Joe Cainey, director of data science at Peakon, which measures engagement, says anonymous polls during the crisis show that employees are eager for how productive they are. “Companies are not very clear about the objectives or their performance management framework,” he says.
“Part of the reason CEOs think the plans are going well is because no one wants to say no,” says D’Souza. In a time of job insecurity, few people will dare raise their hands and admit to being underemployed.
One woman who raised her hand was Brittany Becker, a talent acquisition specialist at XOJET Aviation, a Florida-based private jet company. She admits that she felt “vulnerable,” adding that “fear of the unknown is obviously scary.” Now she is working in maintenance management. It’s “completely different. I was used to being the company’s first impression… Much of my job before was to make judgments and now it really works according to the book, as there really is no gray area in maintenance.” He also had to quickly learn new software and terminology, although he believes it has given him a better understanding of a different department.
Mr. Lloyd-Smith of Cass says that previous research suggests that after an urgent crisis there is a pause of energy and motivation after the crisis, as workers suddenly lack a critical purpose. “There may also be a feeling of envy from those who have played important roles, but are not celebrated.” For example, those who continued to work hard in their normal roles, keeping the organization afloat, were discouraged at having received little praise, compared to those in front-line jobs.
Business leaders certainly believe that some of the fast-paced change during the crisis will endure. The need to work remotely and use virtual collaboration tools has made them and some of their teams more productive.
Ms Ader from Egon Zehnder believes that innovation departments will have to redefine themselves as it becomes clearer how ingenious solutions to crisis problems were generated in all organizations. Winter at Standard Industries has been able to accelerate the move to further digital roofing sales: “We’ve increased adoption with people who would have otherwise been more reluctant. We hope this is one of the kinds of things that will hold up when we go out. from this “.
After the crisis
Soames says he hopes that after the crisis, “people will value public services more.” They will value the people who deliver them the most. They will be kinder to the people who clean their garbage cans, to the cleaners. “However, if they are paid more, it is still” a case of supply and demand, “he says, as public sector customers with Liquidity is likely to be under great budgetary pressure.
The prospect of a global recession looms on the horizon, one that will push even company managers who survive a new round of tough decisions.
Serco has given some of its executives the responsibility to think through the implications of larger government deficits and the need to catch up on the work that healthcare clients delayed in dealing with the coronavirus. But Mr. Soames says his managers spend more time “rushing” dealing with immediate priorities: “Overall, we don’t want most of the organization to think about thinking: most are up to their ears” doing it. ”

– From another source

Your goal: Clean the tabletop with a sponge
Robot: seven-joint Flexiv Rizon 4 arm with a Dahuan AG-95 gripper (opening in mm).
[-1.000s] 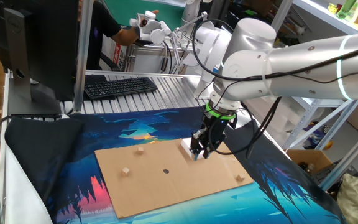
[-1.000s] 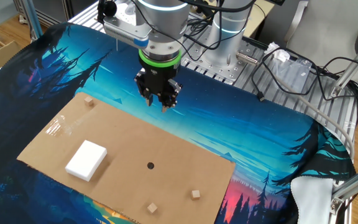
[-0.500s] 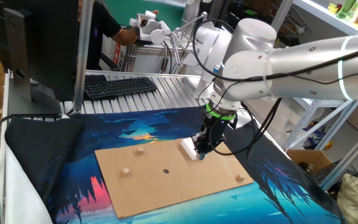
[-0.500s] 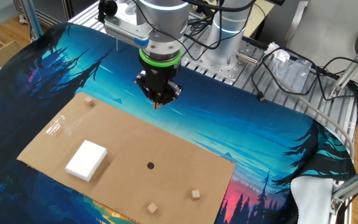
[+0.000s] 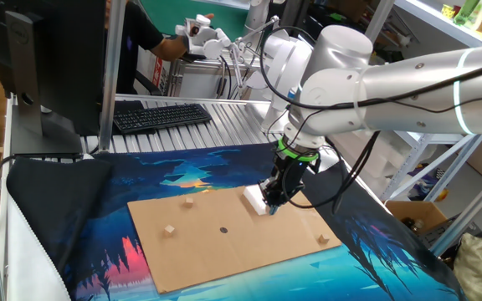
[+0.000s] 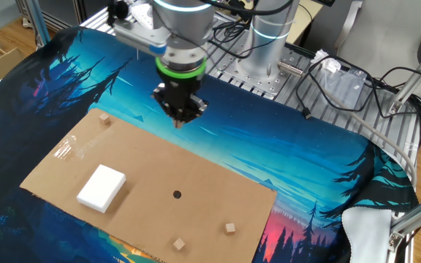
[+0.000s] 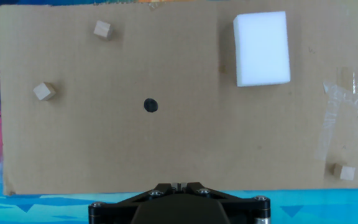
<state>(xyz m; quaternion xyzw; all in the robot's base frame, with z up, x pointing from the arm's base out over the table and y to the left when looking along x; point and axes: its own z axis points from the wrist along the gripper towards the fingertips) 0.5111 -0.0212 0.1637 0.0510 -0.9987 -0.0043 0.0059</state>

Similarly, Mr. Roberts of DS Smith says he has to focus on “the here and now.” “We are trying to untangle, when this blockade recedes, what this means… Is going to be a future of consumption. [but] What will that look like? . . . We have come out of the bogus war to “this is real” and we are right now and we have to focus on really keeping the company together. “
Above all, he is aware that DS Smith, until now, is one of the lucky ones. He spoke to a client, a successful German family-owned industrial company, which employed 4,000 people but had to suspend 3,800. “We talked to them about starting [again]. They said, “We don’t know if we have a business.”